- PROBLEM TO WORK ON
Please give the count of lines below with the string "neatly" in them, and no other words.

== TASK INPUTS ==

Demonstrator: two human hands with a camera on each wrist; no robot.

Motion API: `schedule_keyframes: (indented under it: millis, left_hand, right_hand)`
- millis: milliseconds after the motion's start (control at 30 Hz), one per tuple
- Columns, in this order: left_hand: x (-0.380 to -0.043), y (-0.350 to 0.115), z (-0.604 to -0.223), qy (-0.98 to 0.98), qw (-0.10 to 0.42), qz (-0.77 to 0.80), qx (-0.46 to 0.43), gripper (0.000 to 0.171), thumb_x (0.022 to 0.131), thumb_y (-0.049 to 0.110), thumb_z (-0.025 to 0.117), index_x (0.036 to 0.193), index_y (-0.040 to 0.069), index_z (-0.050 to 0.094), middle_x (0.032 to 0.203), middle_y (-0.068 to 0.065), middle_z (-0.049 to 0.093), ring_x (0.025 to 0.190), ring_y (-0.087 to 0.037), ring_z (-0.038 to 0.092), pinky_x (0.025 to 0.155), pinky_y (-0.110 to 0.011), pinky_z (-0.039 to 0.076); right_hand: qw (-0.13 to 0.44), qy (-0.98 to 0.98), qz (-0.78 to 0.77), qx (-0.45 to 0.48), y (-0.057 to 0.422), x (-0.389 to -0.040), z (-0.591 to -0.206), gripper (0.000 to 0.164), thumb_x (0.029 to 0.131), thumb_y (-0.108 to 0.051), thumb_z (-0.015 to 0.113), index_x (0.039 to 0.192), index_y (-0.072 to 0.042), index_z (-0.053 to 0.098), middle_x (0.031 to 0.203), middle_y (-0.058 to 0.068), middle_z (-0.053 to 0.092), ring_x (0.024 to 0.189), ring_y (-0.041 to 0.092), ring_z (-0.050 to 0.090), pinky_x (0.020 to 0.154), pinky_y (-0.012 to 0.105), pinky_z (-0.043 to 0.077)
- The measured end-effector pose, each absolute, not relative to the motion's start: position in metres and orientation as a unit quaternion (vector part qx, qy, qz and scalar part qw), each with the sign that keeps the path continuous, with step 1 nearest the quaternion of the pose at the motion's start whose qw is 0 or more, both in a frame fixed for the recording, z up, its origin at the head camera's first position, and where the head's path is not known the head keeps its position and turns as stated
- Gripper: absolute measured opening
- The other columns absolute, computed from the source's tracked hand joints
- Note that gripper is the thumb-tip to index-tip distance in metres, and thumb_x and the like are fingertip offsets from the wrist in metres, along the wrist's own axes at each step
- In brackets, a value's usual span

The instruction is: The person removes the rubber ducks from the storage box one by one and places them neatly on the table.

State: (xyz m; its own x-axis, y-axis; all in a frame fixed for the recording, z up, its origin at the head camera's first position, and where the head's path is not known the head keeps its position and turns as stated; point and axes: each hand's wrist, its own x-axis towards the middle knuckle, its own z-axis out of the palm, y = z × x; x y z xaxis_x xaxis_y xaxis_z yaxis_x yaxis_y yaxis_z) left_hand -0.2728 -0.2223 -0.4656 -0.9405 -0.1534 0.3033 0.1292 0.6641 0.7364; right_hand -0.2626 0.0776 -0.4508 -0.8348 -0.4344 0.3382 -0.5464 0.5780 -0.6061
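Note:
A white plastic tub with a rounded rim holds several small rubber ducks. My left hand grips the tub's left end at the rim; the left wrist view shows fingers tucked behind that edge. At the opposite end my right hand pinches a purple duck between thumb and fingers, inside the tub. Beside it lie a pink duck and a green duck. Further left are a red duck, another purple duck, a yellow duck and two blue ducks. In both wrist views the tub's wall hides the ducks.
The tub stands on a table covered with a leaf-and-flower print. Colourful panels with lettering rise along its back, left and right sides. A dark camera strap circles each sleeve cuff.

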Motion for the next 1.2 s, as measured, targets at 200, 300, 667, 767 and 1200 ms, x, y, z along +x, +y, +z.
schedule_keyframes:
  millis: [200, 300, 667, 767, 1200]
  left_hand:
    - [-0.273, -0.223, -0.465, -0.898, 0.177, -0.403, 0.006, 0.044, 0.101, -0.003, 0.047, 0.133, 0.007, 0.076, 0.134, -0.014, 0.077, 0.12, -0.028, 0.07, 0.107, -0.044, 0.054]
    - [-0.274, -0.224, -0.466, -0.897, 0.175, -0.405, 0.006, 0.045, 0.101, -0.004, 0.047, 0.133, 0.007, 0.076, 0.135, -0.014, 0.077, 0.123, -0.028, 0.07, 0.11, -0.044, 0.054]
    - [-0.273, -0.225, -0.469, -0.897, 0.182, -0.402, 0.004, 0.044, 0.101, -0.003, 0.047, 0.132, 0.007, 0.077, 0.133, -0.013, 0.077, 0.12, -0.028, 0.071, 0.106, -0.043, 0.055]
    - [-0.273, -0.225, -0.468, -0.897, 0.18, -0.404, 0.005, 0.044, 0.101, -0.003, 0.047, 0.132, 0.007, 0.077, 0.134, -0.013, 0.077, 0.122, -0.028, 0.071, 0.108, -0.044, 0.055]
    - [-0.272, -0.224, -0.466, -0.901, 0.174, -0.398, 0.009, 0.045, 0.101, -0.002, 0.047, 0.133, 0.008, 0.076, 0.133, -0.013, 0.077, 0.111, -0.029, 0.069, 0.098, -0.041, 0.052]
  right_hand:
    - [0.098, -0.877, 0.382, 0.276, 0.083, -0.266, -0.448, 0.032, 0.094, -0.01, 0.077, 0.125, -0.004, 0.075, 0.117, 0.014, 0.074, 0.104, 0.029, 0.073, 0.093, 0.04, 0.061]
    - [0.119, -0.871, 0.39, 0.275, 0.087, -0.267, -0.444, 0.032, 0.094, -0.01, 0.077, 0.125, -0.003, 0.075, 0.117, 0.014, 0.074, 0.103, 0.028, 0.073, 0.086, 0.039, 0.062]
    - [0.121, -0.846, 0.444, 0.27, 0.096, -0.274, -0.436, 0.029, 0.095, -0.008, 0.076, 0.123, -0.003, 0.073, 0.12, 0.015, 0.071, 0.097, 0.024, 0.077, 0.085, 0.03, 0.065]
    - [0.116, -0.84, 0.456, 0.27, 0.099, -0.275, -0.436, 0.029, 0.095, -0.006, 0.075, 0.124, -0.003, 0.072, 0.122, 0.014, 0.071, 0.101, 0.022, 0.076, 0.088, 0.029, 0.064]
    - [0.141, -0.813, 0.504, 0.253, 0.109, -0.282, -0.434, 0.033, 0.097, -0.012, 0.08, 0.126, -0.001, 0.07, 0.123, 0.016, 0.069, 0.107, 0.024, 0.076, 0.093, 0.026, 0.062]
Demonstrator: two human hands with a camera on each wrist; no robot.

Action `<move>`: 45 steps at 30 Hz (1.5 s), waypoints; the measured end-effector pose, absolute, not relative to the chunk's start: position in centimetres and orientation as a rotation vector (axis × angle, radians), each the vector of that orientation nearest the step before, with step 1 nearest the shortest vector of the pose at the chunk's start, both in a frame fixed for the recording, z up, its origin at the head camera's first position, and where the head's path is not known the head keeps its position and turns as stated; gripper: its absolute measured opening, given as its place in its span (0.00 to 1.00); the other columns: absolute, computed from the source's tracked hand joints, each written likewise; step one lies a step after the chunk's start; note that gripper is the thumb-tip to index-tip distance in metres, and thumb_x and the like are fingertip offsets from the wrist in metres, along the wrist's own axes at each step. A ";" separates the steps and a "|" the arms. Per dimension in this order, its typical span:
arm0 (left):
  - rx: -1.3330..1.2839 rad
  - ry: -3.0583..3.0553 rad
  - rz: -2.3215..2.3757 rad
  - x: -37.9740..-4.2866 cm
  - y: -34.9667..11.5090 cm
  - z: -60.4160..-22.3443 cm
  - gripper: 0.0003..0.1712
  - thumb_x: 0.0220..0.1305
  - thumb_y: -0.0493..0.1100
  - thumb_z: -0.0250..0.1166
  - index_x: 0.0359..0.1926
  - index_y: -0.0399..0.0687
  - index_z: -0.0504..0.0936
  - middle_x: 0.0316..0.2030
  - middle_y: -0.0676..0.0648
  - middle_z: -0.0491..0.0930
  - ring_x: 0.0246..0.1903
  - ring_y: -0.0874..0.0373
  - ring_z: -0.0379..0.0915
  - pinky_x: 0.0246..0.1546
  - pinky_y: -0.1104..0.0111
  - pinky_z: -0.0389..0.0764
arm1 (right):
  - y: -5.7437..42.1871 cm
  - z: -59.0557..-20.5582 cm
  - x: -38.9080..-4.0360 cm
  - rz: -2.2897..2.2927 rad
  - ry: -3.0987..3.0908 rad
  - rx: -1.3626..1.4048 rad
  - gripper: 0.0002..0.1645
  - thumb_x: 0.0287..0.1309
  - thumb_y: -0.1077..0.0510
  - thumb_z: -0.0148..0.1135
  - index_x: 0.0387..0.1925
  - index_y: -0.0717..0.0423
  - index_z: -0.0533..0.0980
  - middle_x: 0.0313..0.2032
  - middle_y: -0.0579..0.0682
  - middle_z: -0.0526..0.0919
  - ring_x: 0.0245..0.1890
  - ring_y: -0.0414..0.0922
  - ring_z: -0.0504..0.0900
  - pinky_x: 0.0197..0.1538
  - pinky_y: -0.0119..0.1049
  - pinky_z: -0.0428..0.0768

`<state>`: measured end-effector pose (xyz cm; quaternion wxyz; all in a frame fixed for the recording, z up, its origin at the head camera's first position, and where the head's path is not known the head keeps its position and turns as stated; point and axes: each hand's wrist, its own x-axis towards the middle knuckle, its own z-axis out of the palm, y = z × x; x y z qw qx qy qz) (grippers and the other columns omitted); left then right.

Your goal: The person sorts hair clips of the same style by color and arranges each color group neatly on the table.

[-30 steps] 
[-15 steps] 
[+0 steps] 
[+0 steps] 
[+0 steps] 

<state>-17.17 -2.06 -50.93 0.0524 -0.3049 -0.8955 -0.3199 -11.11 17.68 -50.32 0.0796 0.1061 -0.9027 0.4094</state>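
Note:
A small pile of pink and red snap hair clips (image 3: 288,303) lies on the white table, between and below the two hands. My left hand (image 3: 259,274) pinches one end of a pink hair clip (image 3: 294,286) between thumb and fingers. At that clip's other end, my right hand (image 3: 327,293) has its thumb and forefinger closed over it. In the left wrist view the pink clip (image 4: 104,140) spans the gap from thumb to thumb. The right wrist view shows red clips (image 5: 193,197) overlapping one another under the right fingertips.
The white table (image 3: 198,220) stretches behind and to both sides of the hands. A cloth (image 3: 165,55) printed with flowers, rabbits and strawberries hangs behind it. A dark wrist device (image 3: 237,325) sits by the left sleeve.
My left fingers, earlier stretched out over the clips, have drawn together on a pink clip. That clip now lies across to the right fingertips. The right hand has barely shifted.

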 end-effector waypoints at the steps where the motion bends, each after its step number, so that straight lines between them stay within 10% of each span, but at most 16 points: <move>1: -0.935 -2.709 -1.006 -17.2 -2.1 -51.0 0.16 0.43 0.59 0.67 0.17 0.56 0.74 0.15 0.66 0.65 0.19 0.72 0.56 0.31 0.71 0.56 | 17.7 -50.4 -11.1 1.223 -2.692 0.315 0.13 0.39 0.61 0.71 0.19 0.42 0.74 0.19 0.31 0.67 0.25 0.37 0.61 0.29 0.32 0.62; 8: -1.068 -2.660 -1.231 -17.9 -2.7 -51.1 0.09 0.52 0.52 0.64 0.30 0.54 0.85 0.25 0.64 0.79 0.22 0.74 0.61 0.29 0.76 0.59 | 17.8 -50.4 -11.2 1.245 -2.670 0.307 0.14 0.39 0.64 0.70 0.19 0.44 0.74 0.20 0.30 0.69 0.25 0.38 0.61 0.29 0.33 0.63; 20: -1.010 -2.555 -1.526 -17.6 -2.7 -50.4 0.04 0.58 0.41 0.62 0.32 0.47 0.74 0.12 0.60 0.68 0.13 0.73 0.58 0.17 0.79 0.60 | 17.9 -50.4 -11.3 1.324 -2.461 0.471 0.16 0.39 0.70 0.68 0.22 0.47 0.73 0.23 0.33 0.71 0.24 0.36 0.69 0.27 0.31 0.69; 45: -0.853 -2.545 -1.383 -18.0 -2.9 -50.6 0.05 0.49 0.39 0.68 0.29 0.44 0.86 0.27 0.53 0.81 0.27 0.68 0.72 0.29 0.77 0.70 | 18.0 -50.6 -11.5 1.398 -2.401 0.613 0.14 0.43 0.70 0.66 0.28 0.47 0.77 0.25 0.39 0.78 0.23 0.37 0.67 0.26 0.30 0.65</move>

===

- OUTPUT FOR THIS EXERCISE
2